Only the lines in the entries below from the line with "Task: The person" to the line with "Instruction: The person", both included, belong in the answer, transcribed exactly and without pictures.
+++ INPUT FOR THIS TASK
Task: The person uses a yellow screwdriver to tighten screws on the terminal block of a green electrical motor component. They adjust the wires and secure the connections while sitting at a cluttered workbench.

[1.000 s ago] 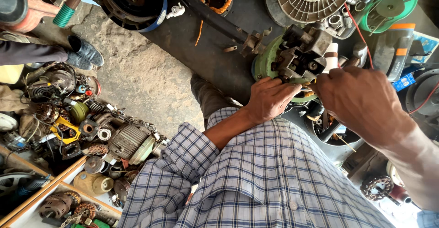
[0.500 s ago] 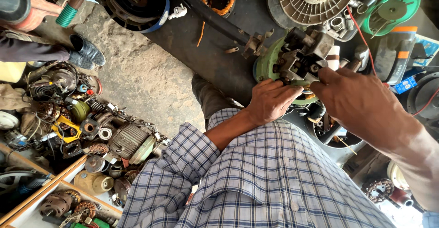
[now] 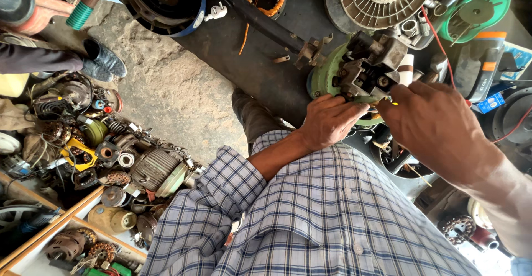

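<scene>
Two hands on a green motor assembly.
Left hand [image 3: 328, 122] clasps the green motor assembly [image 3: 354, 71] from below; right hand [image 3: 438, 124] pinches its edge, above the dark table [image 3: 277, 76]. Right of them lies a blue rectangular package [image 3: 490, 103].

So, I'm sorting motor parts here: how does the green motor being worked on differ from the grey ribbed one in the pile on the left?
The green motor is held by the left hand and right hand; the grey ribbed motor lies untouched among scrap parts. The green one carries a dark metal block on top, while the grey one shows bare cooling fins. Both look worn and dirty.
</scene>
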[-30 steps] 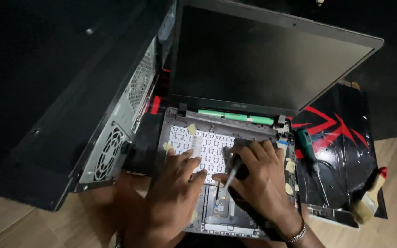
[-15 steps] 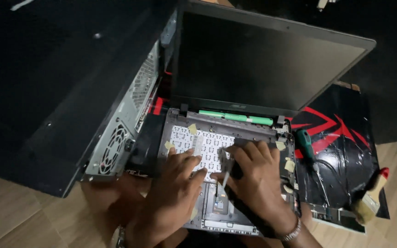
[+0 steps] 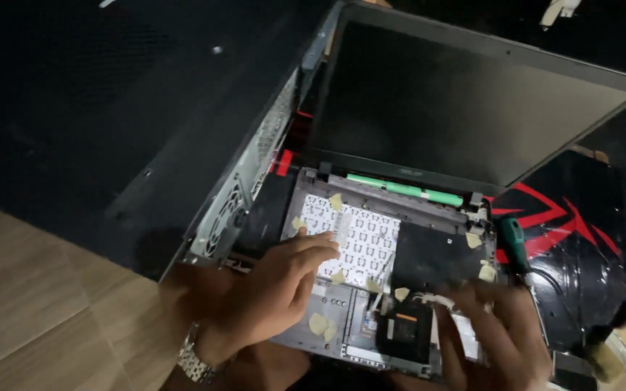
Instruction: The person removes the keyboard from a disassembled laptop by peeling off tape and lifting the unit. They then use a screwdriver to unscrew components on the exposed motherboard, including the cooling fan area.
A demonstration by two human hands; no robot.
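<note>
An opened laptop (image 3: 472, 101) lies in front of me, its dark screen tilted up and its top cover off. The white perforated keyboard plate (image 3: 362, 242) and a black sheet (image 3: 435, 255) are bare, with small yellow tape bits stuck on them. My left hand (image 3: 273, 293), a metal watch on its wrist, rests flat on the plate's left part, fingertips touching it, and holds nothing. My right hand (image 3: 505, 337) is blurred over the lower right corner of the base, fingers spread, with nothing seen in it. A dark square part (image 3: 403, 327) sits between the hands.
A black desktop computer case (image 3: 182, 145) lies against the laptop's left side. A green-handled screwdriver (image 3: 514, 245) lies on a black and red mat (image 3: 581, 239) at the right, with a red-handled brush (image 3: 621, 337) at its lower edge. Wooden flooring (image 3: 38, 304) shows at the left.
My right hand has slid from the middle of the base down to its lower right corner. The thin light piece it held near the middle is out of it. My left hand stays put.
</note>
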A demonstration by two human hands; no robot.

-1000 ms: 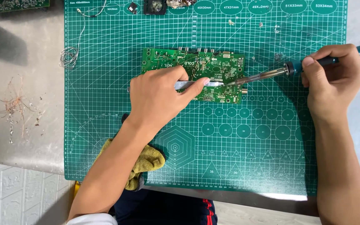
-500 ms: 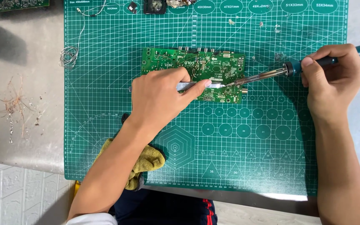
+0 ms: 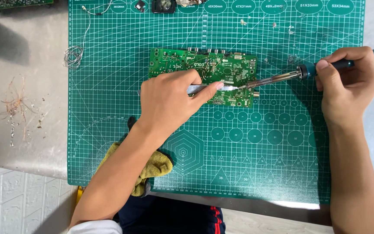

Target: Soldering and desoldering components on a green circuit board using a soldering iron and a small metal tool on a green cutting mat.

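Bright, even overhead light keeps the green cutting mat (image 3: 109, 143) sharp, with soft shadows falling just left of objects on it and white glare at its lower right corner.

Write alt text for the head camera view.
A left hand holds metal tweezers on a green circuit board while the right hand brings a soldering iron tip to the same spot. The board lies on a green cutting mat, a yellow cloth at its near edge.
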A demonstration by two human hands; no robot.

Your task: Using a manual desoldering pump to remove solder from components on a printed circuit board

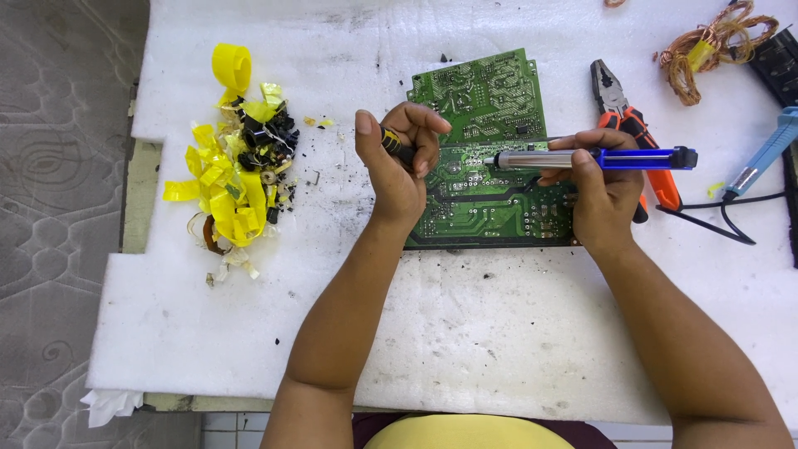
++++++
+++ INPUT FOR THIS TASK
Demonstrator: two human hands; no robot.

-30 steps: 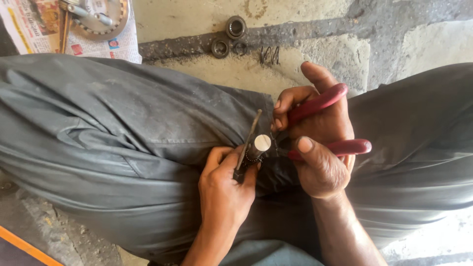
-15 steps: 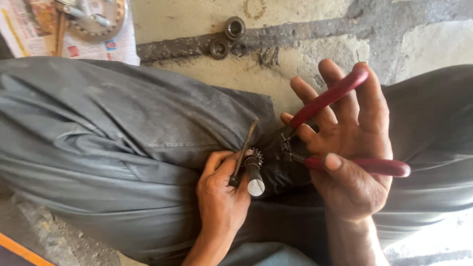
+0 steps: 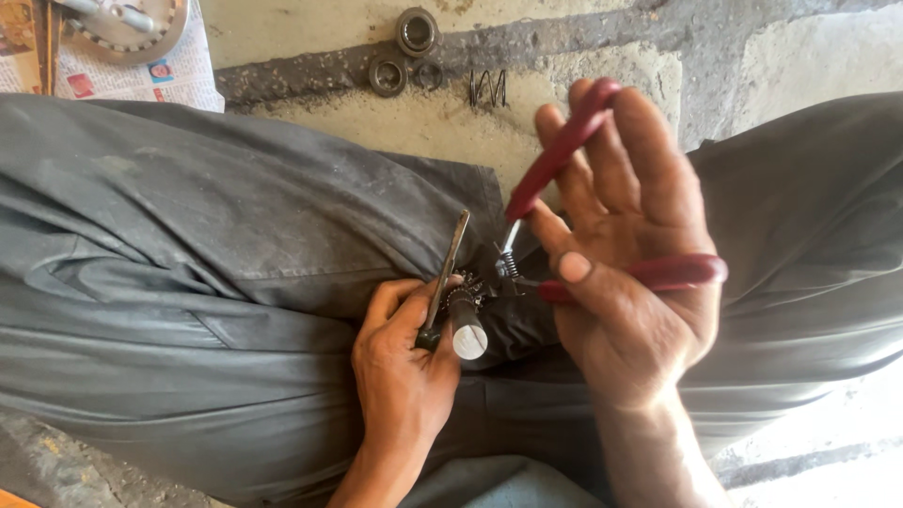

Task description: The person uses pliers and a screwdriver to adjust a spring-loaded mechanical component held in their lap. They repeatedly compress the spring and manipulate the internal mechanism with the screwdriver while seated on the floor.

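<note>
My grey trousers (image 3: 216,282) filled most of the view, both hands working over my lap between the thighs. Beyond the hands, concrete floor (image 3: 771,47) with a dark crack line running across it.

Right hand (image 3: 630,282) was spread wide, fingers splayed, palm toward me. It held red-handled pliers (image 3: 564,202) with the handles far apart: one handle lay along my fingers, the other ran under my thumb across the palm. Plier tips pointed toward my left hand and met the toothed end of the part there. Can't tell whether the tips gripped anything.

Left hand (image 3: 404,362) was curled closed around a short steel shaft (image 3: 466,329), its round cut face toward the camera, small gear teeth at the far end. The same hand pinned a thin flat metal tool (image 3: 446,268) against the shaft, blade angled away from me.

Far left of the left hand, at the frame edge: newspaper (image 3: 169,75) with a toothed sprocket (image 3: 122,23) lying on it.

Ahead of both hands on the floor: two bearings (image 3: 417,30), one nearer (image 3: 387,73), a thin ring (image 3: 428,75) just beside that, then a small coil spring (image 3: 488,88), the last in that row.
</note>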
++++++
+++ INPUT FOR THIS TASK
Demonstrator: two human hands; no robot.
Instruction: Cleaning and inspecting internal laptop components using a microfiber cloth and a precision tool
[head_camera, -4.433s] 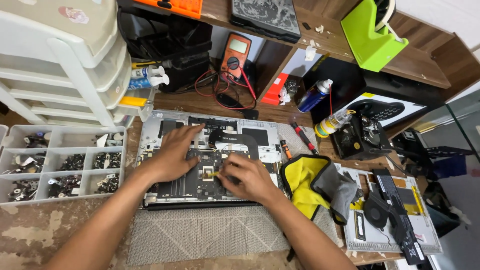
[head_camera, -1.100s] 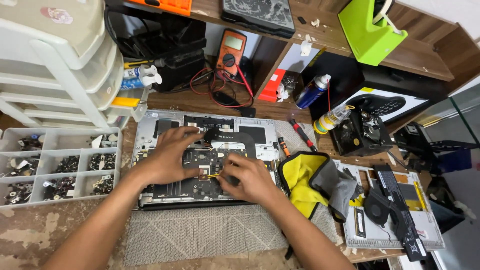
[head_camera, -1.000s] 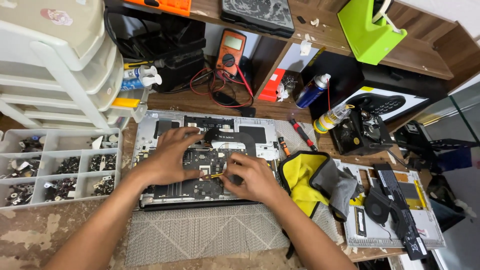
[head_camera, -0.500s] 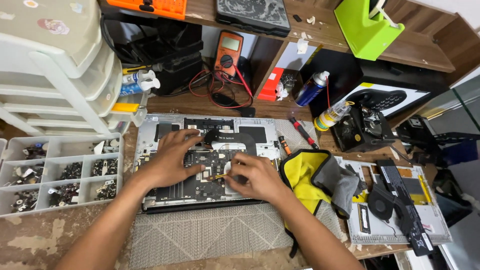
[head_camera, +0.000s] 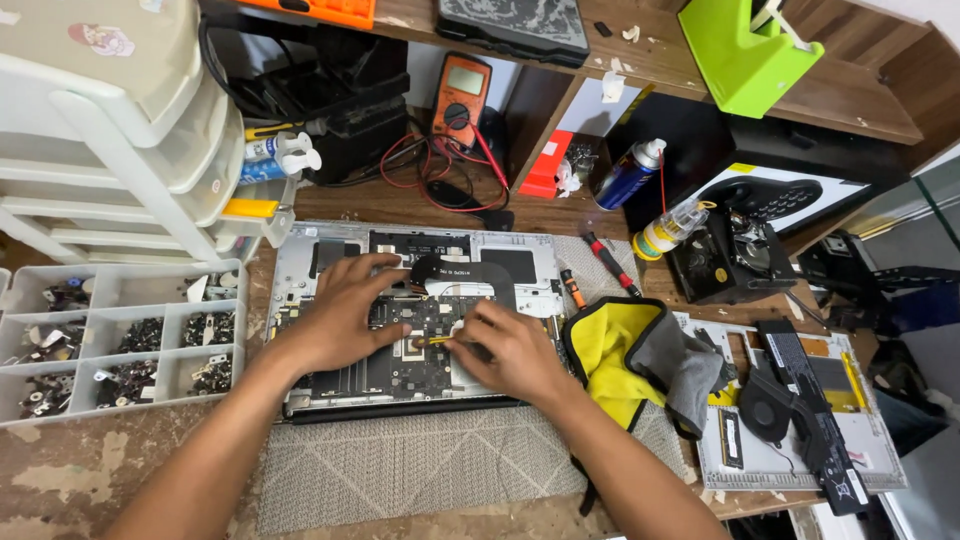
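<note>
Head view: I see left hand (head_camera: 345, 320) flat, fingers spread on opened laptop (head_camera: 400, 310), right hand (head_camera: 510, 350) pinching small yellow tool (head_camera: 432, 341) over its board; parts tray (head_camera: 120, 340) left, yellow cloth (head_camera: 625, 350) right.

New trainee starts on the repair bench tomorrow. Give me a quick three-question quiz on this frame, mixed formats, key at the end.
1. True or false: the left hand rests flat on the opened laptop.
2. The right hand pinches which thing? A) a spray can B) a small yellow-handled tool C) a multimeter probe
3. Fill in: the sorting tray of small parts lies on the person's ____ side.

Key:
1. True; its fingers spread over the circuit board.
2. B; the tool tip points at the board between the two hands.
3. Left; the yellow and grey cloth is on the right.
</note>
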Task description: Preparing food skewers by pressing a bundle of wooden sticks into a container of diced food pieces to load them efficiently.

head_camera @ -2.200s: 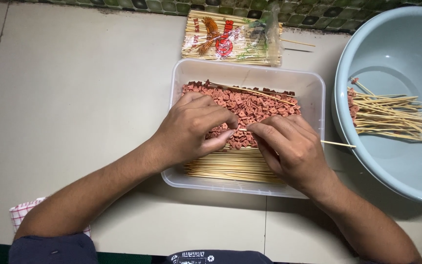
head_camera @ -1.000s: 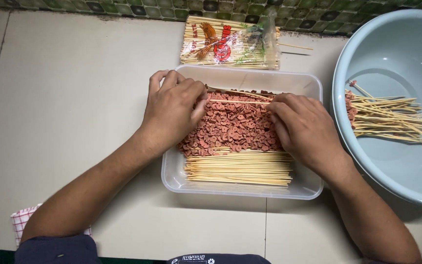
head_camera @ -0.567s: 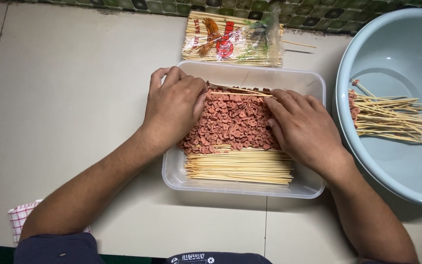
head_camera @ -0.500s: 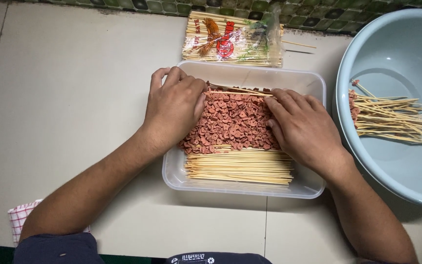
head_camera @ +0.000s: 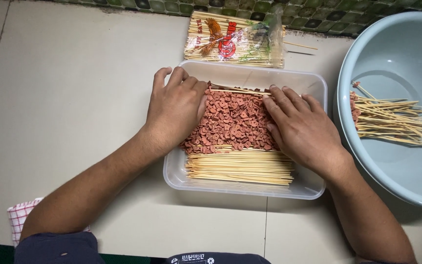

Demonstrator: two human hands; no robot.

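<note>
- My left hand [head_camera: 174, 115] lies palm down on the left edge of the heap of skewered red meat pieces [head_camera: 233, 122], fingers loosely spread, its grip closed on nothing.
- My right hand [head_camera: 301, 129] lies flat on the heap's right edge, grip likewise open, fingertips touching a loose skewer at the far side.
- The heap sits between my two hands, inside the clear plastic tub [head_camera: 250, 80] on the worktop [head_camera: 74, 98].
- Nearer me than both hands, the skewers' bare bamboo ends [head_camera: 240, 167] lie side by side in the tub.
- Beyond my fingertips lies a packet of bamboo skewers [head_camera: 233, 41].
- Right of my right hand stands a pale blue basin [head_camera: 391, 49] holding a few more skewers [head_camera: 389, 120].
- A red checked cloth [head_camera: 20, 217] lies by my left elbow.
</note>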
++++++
▶ _WRITTEN RESPONSE_:
Task: The person uses a yellow screwdriver to tighten screws on the terminal block of a green electrical motor component. They adjust the wires and secure the connections while sitting at a cluttered workbench.

[1.000 s ago] 
[0.500 s ago] 
[now] 

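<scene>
Two hands on a green motor assembly.
Left hand [image 3: 328, 122] clasps the green motor assembly [image 3: 354, 71] from below; right hand [image 3: 438, 124] pinches its edge, above the dark table [image 3: 277, 76]. Right of them lies a blue rectangular package [image 3: 490, 103].

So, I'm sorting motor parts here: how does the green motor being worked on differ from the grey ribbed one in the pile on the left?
The green motor is held by the left hand and right hand; the grey ribbed motor lies untouched among scrap parts. The green one carries a dark metal block on top, while the grey one shows bare cooling fins. Both look worn and dirty.
</scene>
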[-30 steps] 
[-15 steps] 
[+0 steps] 
Instruction: The person removes the keyboard from a disassembled laptop by peeling off tape and lifting the unit. They then use a screwdriver to unscrew components on the exposed motherboard, including the cooling fan area.

No further work is required for this exercise.